> What you are asked to do: Would you copy out each line of the records below that includes the word "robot"?

> Records:
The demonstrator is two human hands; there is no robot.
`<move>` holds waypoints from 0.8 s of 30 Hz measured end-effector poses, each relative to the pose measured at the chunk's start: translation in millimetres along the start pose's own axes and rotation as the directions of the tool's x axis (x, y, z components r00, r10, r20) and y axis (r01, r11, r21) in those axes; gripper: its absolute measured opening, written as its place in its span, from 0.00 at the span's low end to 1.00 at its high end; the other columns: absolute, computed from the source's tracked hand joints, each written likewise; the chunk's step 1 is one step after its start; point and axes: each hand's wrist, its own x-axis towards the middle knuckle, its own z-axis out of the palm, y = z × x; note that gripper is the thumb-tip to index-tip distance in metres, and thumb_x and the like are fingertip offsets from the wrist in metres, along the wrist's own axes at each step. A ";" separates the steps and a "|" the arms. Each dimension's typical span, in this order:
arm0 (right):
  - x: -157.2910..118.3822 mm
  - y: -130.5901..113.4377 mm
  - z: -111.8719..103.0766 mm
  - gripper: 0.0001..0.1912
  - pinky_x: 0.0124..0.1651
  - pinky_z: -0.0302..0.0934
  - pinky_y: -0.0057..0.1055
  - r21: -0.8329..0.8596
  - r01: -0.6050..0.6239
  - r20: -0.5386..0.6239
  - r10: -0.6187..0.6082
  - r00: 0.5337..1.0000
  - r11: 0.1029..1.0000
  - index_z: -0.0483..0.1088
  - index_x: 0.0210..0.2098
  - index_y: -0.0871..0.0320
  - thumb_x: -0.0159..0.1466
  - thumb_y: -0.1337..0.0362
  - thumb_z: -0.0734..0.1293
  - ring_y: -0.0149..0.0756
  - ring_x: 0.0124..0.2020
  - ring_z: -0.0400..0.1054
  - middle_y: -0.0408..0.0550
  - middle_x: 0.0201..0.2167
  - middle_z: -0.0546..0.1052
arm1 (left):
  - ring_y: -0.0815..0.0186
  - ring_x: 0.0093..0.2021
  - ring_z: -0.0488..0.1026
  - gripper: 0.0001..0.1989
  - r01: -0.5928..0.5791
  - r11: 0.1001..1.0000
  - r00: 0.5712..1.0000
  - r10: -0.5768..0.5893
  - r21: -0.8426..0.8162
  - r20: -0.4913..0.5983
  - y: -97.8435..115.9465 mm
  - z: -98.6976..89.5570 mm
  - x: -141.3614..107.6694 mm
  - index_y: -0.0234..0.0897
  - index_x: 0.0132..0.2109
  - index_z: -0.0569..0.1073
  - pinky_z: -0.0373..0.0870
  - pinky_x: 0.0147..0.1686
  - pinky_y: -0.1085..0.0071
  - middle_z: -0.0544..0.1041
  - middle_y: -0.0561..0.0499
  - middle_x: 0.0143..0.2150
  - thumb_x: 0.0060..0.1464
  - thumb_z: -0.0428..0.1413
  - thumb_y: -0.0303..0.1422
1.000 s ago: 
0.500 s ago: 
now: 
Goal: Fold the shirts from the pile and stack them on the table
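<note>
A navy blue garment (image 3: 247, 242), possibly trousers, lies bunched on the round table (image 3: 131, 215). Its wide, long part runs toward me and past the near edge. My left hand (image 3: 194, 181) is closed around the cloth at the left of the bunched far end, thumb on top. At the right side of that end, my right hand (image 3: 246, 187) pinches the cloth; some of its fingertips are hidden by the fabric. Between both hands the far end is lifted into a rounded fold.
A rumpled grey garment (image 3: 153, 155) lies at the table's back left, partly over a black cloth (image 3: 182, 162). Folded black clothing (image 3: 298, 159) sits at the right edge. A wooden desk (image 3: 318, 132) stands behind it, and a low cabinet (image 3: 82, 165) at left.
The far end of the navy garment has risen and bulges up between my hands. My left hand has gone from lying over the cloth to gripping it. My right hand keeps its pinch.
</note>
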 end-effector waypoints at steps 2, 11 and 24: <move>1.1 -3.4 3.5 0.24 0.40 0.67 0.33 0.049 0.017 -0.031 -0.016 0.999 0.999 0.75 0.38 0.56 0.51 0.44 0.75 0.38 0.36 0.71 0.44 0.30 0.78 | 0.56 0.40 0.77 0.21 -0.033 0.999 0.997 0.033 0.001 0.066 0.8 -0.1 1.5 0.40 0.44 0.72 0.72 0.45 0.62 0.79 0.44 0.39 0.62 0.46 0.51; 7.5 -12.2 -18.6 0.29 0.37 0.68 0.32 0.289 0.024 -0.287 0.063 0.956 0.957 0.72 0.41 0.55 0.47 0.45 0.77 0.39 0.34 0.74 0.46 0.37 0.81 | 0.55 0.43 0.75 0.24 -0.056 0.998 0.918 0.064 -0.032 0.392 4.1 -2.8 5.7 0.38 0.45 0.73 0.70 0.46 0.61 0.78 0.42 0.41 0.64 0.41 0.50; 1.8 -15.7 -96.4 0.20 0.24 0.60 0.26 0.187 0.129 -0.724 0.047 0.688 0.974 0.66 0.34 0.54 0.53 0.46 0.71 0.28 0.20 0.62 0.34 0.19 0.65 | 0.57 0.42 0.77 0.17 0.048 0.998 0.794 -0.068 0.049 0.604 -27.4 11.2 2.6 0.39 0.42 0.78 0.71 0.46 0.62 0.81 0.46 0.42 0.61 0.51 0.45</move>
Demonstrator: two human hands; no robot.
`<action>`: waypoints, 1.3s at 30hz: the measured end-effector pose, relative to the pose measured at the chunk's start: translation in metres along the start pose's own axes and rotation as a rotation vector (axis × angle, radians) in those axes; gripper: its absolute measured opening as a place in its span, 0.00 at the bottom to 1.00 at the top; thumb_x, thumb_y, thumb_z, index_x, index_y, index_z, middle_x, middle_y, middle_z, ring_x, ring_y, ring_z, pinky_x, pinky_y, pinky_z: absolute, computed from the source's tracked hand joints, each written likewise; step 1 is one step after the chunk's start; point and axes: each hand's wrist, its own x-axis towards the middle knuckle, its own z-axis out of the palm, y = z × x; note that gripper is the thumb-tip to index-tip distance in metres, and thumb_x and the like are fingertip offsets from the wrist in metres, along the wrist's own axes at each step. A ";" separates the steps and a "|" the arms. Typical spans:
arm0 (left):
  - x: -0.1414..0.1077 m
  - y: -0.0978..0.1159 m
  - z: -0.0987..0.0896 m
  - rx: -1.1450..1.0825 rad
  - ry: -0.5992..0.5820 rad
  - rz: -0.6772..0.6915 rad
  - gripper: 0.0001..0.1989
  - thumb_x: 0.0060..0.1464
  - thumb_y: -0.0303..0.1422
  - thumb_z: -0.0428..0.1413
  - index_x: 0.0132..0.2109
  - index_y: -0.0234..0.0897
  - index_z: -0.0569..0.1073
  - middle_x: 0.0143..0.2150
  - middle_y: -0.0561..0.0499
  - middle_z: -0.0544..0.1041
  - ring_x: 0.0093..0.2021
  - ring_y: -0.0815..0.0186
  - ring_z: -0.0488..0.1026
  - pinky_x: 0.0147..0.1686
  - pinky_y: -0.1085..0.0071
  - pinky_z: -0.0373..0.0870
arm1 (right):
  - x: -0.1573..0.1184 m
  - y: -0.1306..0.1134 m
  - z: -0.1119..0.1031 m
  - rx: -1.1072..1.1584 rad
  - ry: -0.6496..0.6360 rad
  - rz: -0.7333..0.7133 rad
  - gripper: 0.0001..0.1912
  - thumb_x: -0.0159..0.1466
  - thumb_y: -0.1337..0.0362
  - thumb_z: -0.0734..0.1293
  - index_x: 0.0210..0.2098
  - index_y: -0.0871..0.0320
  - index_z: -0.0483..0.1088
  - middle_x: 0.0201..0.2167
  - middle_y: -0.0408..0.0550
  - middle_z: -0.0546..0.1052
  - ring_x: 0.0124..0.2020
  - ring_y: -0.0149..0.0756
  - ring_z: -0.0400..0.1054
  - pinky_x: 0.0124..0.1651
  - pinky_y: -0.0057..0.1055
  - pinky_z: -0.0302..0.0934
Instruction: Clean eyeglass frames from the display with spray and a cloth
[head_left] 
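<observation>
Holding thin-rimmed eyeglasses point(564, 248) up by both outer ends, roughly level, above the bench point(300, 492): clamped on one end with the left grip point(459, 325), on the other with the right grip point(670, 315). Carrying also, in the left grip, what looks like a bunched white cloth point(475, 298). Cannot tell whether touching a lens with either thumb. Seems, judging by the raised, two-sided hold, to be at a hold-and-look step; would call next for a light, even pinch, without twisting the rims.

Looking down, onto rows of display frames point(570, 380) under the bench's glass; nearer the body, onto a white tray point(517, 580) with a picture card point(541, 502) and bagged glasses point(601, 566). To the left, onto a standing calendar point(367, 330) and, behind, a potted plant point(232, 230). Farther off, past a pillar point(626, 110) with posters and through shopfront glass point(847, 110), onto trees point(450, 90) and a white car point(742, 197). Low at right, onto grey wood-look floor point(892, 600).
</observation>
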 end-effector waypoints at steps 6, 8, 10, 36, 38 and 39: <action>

> Result of the task:
The demonstrator is two human hands; there is no robot.
Demonstrator: two human hands; no robot.

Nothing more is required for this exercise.